Yo-Yo Oil Price Keeps Everyone Guessing
The price of oil is yo-yoing so fast that it’s hard to keep up with the current price.
Everyone knows by now that the price per barrel as slumped to the lowest price for years, forcing oil companies to slash jobs, shelve exploration and cut every cost they can.
Only a week or two back, the price hit the lowest for many years at $28 a barrel.
Since then, the price has hit $40 a barrel twice and fallen back again.
The price is now leaping and dropping on an almost daily basis and predicting the swings is impossible.

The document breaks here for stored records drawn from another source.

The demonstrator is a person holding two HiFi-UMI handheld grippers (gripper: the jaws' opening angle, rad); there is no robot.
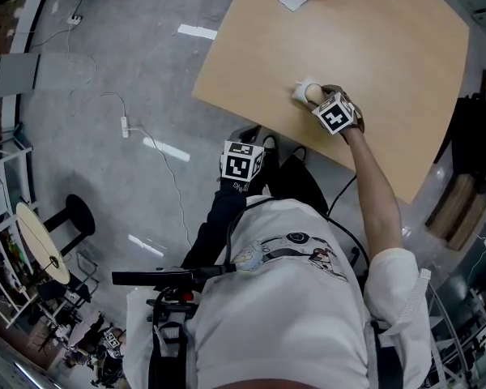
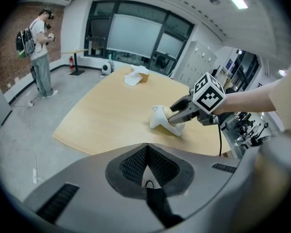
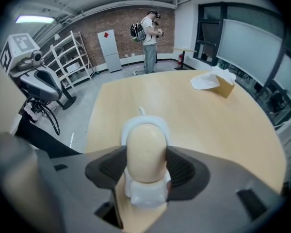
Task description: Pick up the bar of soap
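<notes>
soap count: 1 beige bar of soap (image 3: 145,149)
soap place: lies in 1 white soap dish (image 3: 136,124), near the table (image 1: 373,47) edge closest to the person
right hand-held gripper (image 1: 317,97): jaws spread wide, bar of soap between them, pads right at its sides, bar resting in the dish
left hand-held gripper (image 2: 146,173): jaws closed together, nothing between them, held off the table beside its edge
hand-held gripper count: 2
other on table: 1 tissue box (image 3: 217,83), far end
background: 1 standing person (image 3: 149,33) with a backpack
</notes>
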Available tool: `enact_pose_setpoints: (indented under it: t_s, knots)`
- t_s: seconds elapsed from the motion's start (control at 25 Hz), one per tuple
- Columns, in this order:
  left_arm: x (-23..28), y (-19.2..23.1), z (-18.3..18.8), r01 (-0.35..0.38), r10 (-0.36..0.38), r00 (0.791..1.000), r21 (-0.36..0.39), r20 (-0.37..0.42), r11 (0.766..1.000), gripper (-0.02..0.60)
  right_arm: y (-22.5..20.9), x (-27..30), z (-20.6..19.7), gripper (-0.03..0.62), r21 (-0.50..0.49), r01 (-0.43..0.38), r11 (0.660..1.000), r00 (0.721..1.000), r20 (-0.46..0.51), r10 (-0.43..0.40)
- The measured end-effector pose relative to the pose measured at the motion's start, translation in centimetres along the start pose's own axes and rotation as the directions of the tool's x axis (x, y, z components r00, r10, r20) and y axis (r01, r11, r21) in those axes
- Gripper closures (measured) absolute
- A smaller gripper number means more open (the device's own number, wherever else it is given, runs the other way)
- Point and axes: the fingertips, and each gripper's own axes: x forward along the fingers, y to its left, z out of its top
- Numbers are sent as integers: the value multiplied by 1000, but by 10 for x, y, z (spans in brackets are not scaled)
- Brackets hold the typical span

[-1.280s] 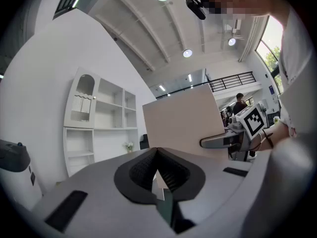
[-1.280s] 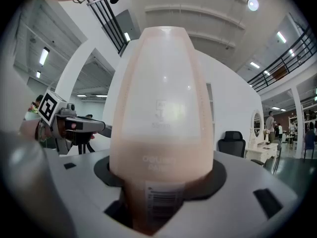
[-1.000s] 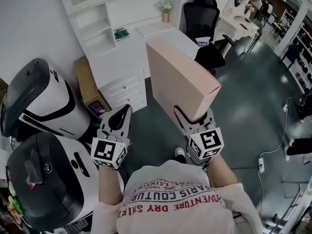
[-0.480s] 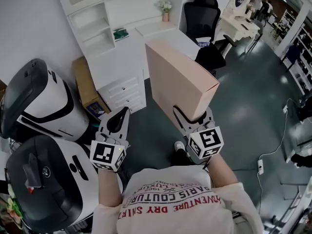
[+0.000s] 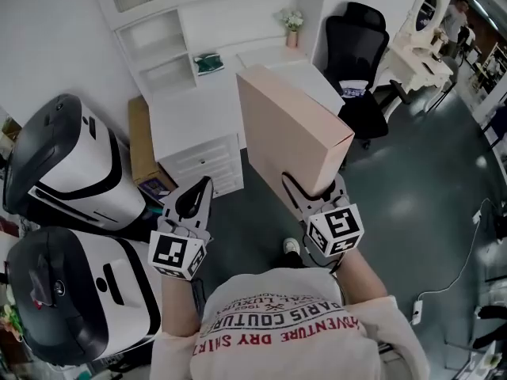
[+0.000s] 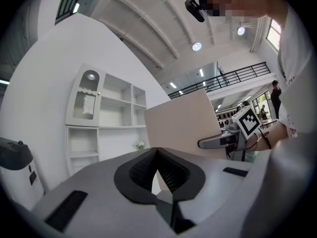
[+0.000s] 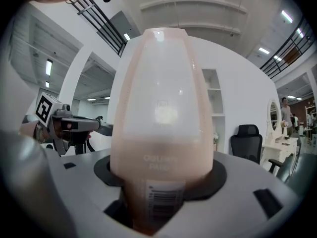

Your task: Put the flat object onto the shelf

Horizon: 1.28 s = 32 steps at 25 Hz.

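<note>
Right gripper (image 5: 314, 190) clamps the box (image 5: 289, 125) by its near end. The box's long axis points up and away, just right of the shelf (image 5: 162, 60). Left gripper (image 5: 202, 187) closed, empty.

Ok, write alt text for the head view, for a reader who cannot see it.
Seen from above, a person's right hand-held gripper is clamped on the near end of a flat pink box that sticks out ahead of them. The left hand-held gripper is shut and empty beside it, and a white shelf unit stands ahead.
</note>
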Motion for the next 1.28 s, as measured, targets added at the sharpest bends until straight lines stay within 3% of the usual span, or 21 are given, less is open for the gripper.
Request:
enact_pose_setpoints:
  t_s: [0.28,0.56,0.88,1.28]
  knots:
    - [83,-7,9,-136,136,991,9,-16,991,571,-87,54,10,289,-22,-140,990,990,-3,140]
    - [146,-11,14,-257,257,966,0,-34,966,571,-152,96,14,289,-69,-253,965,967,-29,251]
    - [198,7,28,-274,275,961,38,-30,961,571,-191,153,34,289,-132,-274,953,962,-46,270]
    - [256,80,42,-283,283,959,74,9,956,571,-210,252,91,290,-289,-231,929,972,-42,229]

No long term gains expected
The major oil index, the CBOE Crude Oil Volatility Index shows that these gains are not really portents of a rising market, but just small gains in a market that will probably rise and dip for a good while yet but still stay depressed.
OPEC, the trade body for oil producing countries, has agreed to freeze oil output at January levels, but the market is still grossly over supplied.

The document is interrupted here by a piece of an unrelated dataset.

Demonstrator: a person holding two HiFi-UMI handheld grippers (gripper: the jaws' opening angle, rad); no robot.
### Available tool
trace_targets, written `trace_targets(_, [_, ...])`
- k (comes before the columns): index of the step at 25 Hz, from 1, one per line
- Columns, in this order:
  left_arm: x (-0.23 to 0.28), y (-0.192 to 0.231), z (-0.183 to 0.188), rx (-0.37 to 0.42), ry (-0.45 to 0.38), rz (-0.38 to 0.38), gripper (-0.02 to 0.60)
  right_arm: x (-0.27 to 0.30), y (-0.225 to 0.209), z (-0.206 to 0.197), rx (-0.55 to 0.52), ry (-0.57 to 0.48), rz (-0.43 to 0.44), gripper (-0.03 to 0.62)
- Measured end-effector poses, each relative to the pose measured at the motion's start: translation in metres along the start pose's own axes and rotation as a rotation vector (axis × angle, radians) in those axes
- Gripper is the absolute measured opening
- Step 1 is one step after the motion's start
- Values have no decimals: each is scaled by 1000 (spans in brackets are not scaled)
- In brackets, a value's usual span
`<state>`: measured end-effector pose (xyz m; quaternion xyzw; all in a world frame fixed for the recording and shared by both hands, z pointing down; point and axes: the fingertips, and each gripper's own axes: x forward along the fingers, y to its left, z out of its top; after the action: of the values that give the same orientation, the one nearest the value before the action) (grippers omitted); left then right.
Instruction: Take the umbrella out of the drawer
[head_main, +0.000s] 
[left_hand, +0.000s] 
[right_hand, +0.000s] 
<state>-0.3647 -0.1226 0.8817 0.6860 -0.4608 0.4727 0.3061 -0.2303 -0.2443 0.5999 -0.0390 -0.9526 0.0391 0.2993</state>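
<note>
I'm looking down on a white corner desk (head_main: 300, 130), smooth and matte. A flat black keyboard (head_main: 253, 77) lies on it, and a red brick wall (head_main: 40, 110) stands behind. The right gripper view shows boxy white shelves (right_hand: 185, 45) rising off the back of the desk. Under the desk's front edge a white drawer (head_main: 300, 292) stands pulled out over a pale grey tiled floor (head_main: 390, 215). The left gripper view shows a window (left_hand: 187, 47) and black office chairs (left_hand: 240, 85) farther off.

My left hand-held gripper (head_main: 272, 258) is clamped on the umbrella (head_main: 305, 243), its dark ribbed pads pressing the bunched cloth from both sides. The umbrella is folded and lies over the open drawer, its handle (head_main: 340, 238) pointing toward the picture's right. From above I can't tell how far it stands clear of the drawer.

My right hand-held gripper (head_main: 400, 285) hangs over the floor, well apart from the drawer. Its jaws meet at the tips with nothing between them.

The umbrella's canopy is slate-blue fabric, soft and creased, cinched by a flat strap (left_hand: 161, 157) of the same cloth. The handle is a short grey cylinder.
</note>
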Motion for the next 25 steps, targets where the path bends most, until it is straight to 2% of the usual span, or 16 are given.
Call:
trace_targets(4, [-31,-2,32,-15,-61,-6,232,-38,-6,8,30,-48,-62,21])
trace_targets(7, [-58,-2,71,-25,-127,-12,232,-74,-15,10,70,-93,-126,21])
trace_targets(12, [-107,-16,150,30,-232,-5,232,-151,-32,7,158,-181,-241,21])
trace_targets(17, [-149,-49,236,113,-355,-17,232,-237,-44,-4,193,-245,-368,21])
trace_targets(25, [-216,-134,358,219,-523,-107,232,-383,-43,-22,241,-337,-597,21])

OPEC feels the price of oil will slowly work back to the $100 a barrel mark over the next decade.
The latest Chinese trade figures, showing a 25% drop in exports and a 15% slump in imports won’t help has manufacturing in the Asia Pacific’s biggest economy slows down.
For investors, staking cash on oil is a gamble.
Blip on the radar
The sector is likely to see even more of a jobs shake-out the longer the crisis lasts, with companies going under of merging in a bid to stay alive.
Maybe a better place to look for profits are companies that are big energy users who are likely to see their costs fall and profits grow as their costs reduce.
Bank analysts do not expect to see the price of oil to rise by any significant amount in the short-term.
Barclays, Julius Baer and Goldman Sachs are united in the view that rallying commodity prices, including oil, are a blip.
The latest producer to announce a stockpile is the USA, with a crude inventory of 522 million barrels – prompting fears that while oil producers have an oil lake to clear, prices will stay low.